Review by: Sean Sexton, author of PORTALS and MAY DARKNESS - December 27, 2025
"Blood and wonder run through Sarah Carey's tender, self-effacing second volume of poetry where loss plays its upper hand with love in a discourse that begins with the query: Who were we when others couldn't see? The question propels us through incidentals of existence: aging, the demise of parents, and one's own procession through the poles of being. There's a strange and fortuitous literary underpinning of science in this voice, enlivening, and deepening eloquent language of the author's self-given task: how to discern nature vs. nurture comprising her journey--to the yet unlocated land of oneself."

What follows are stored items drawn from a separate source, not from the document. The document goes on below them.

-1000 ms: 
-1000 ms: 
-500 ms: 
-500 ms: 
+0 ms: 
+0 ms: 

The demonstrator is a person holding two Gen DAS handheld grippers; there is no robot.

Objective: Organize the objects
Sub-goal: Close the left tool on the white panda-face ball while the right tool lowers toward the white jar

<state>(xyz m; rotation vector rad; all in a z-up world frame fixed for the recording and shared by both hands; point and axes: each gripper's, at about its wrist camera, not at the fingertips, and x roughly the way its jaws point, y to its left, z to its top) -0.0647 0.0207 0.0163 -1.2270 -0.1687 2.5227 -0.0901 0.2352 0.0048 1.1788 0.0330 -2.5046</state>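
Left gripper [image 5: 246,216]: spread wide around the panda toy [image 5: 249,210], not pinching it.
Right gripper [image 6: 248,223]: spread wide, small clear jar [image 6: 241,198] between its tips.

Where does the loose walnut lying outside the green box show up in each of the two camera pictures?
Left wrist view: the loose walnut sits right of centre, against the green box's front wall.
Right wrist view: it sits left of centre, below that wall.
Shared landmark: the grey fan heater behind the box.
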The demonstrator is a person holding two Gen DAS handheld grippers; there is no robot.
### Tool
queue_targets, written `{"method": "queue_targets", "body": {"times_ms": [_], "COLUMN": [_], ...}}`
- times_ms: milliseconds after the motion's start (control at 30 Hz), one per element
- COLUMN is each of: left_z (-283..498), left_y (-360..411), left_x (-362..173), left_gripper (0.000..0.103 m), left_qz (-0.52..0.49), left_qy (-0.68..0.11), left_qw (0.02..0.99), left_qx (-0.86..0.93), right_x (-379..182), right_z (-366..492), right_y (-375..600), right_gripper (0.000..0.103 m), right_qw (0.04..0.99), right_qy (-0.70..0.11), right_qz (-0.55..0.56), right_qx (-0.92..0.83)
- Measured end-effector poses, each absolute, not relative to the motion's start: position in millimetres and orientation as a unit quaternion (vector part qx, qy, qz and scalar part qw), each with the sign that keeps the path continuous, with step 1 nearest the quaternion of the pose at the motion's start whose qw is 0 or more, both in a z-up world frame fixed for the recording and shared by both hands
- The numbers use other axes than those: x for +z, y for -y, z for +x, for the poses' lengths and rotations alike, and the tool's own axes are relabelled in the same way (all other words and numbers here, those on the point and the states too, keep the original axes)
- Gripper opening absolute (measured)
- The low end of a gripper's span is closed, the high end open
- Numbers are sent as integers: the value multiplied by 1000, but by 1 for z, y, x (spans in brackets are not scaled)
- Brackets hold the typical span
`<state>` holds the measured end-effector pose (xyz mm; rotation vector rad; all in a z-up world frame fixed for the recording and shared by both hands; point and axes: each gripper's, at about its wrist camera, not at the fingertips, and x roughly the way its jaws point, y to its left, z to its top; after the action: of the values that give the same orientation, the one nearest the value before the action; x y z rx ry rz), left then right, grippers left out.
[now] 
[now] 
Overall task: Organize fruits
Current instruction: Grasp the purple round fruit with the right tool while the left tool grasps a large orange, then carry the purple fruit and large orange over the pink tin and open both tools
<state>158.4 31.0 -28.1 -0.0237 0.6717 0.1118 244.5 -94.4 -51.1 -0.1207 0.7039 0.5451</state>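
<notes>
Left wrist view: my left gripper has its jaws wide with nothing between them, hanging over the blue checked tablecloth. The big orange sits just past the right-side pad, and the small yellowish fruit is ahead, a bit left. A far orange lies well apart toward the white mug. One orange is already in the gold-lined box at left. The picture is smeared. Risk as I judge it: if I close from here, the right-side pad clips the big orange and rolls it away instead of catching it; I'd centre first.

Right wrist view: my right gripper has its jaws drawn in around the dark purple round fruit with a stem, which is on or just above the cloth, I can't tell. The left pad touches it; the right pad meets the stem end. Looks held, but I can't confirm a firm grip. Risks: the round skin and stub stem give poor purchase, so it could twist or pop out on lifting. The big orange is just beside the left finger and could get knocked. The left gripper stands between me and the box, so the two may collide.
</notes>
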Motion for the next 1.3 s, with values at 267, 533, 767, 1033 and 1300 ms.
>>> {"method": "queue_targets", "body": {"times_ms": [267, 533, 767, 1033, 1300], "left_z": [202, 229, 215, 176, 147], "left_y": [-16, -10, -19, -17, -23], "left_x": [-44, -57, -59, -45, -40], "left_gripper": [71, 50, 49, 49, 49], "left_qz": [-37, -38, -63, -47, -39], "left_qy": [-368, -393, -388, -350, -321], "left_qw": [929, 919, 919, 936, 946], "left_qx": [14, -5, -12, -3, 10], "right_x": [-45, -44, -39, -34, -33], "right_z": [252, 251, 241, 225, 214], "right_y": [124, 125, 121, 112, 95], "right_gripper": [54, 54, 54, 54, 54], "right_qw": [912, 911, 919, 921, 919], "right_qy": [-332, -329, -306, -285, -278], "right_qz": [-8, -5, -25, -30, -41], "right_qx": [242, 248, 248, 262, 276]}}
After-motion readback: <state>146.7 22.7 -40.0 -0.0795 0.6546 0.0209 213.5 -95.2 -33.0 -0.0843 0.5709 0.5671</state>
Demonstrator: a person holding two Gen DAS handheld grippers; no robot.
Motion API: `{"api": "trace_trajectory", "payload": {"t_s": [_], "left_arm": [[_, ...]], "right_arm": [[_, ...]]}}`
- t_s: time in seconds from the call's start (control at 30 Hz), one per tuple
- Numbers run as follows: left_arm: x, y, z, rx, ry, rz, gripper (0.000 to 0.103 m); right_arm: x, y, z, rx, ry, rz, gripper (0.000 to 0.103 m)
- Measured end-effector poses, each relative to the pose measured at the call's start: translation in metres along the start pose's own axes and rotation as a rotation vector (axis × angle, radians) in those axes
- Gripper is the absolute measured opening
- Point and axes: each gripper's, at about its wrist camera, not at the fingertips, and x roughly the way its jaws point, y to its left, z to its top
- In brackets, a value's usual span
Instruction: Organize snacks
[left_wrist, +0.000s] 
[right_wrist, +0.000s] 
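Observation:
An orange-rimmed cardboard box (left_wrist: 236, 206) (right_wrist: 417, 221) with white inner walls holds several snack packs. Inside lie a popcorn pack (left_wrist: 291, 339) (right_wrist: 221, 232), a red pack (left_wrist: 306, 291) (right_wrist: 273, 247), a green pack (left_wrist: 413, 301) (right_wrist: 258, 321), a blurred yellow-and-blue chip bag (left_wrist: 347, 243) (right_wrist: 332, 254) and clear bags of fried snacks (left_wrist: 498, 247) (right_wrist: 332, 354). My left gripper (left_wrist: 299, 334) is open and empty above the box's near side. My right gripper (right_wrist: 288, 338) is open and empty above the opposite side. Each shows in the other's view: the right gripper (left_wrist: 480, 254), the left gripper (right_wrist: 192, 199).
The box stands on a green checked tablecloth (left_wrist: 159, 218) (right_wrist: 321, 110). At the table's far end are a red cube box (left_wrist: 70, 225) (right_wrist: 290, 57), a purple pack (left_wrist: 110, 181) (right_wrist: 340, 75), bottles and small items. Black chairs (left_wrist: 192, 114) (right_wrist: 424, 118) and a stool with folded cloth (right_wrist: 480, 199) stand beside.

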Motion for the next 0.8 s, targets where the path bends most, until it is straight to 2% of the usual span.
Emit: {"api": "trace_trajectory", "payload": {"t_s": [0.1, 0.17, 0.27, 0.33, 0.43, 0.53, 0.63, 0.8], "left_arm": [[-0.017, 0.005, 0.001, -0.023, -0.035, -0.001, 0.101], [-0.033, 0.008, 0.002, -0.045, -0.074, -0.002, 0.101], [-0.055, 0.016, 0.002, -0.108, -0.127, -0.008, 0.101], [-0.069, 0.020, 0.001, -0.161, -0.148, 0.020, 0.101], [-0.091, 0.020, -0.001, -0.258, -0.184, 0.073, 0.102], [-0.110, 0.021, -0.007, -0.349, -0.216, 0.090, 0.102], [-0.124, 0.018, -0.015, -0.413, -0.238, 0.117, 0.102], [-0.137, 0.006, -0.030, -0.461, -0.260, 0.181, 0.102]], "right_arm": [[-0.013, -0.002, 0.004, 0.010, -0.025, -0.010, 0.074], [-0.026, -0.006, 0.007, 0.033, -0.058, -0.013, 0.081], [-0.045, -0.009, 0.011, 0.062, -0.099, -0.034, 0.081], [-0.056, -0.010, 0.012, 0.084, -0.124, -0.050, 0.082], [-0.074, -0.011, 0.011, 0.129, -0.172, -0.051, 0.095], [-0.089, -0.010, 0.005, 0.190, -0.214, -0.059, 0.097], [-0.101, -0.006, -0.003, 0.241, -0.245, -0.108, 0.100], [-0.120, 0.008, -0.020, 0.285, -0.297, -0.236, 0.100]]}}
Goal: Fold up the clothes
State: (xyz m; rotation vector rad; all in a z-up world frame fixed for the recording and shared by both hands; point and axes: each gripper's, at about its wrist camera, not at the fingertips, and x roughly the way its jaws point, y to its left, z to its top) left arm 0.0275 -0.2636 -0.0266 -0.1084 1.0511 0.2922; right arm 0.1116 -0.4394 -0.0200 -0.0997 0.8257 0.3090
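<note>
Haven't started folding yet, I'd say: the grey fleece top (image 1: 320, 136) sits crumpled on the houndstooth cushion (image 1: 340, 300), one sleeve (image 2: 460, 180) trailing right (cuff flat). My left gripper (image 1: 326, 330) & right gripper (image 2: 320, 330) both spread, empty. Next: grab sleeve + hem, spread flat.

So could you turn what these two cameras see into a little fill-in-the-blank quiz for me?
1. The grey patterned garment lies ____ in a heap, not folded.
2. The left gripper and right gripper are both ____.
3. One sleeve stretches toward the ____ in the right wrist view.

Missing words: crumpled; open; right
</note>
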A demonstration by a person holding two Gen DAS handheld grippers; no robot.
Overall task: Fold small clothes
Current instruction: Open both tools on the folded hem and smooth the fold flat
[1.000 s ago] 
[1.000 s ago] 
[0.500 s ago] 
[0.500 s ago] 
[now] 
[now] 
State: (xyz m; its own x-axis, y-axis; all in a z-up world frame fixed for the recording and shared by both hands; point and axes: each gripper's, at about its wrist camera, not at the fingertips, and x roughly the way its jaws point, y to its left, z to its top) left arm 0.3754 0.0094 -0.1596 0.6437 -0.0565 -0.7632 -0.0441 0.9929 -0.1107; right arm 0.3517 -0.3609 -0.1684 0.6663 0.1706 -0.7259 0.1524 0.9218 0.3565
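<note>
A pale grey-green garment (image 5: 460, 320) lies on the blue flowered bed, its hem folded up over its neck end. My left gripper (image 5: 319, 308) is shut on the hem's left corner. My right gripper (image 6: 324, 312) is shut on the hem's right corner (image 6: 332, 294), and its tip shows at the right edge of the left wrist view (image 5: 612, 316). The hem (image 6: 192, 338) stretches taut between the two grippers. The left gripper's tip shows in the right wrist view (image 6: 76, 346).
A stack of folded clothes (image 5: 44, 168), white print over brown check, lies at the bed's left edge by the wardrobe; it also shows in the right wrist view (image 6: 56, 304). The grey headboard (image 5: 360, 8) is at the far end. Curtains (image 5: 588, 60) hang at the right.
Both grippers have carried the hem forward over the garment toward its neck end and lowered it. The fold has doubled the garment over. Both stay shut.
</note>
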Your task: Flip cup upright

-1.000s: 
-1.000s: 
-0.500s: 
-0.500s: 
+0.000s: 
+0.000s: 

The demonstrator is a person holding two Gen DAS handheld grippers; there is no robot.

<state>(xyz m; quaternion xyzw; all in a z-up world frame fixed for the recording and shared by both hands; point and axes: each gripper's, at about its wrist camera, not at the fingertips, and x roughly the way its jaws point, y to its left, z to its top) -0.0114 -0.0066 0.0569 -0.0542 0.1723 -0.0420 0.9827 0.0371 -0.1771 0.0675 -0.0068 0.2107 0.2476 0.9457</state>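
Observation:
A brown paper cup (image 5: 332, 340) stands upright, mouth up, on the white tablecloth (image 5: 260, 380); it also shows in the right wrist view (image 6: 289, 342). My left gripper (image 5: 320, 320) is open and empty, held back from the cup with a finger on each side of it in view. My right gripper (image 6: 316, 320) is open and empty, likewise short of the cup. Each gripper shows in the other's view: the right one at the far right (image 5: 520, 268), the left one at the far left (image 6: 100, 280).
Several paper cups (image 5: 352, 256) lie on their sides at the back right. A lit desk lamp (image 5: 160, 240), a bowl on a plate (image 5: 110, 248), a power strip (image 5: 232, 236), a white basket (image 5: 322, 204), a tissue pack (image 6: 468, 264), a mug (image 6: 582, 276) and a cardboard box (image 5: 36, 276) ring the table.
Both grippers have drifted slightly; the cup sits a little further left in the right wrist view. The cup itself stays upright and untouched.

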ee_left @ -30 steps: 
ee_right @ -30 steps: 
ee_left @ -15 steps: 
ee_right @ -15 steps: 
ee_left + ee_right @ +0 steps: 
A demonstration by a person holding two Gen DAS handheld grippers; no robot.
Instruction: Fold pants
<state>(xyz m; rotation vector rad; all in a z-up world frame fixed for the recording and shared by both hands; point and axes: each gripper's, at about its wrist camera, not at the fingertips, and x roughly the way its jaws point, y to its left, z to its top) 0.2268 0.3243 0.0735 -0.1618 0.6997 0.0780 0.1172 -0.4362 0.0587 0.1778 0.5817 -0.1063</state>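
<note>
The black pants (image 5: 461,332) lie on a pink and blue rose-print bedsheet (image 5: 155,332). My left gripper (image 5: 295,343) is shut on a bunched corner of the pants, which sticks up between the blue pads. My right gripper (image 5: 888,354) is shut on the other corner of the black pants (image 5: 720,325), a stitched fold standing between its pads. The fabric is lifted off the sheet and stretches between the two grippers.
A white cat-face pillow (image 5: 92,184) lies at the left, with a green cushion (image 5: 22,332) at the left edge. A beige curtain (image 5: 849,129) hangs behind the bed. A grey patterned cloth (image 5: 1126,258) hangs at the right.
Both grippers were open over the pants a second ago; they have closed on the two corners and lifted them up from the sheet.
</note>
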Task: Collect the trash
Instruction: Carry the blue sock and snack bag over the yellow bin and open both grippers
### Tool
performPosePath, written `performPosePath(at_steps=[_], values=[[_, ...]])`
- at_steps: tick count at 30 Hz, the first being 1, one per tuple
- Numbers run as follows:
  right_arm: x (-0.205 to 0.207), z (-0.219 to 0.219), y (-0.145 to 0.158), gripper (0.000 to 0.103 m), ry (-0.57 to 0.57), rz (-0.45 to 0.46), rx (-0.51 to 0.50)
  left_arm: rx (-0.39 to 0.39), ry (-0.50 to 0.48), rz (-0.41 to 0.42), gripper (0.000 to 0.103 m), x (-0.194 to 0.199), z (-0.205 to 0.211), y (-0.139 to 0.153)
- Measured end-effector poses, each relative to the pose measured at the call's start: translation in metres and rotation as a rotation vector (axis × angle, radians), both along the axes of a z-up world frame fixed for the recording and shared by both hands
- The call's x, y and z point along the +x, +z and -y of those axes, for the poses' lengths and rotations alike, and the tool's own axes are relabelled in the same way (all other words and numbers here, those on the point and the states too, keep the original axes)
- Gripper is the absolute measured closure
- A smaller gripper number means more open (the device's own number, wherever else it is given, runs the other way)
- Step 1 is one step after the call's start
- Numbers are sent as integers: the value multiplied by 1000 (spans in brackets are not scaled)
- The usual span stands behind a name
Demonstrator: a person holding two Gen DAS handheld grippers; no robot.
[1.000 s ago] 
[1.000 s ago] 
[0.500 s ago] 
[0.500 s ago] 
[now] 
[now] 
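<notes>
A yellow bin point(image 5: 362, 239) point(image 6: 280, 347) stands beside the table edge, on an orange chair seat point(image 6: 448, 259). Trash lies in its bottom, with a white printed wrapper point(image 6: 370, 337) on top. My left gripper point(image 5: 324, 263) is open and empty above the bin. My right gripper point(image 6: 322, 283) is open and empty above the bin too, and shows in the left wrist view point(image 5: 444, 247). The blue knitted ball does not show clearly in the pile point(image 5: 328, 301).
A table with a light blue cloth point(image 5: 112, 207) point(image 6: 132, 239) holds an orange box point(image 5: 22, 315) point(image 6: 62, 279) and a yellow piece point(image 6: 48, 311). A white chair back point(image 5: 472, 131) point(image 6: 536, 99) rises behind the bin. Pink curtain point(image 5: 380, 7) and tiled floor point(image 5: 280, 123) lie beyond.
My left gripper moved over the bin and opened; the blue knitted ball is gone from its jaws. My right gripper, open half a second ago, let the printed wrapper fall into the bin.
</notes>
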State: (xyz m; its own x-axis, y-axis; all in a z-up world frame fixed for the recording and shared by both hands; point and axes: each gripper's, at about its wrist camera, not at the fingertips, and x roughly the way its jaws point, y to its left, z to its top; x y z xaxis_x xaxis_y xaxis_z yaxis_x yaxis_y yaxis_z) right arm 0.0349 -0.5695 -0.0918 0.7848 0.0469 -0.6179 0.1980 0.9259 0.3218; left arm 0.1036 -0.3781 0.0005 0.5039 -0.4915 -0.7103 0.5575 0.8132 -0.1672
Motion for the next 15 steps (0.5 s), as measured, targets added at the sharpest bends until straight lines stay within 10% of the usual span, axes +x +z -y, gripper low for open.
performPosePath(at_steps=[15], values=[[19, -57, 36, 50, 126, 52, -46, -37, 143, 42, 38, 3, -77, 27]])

Review by: Sally Rosen Kindred, author of WHERE THE WOLF - December 27, 2025
"With a keen lyric longing and a voice that blends tenderness and candor, the poems of Sarah Carey's BLOODSTREAM ponder lineage, the who and how of one woman's becoming. These poems roam the complex embodied experiences of touching a healing horse, trying on a dead mother's bodysuit to find it does not fit, and entering the breath 'that knows just how far back, how deep to go.' They explore perception in the context of aging, memory, discovery and desire, love and grief. Carey's work asks what it means to witness the world through the life and lens of a woman artist, revealing tensions between creator and creation, seen and unseen, telling and untold, the 'artist overlooking the Maine meadow' and 'the woman overlooked.' Self-portraits invoke the speaker as a longleaf pine who will 'draw breath from toes to gut, lungs to throat, all the way up,' and as a royal palm whose 'roots…reach deep enough to threaten a foundation.' There is a claiming here, and a reckoning--a celebration of endurance in an intimate, open-eyed remembering."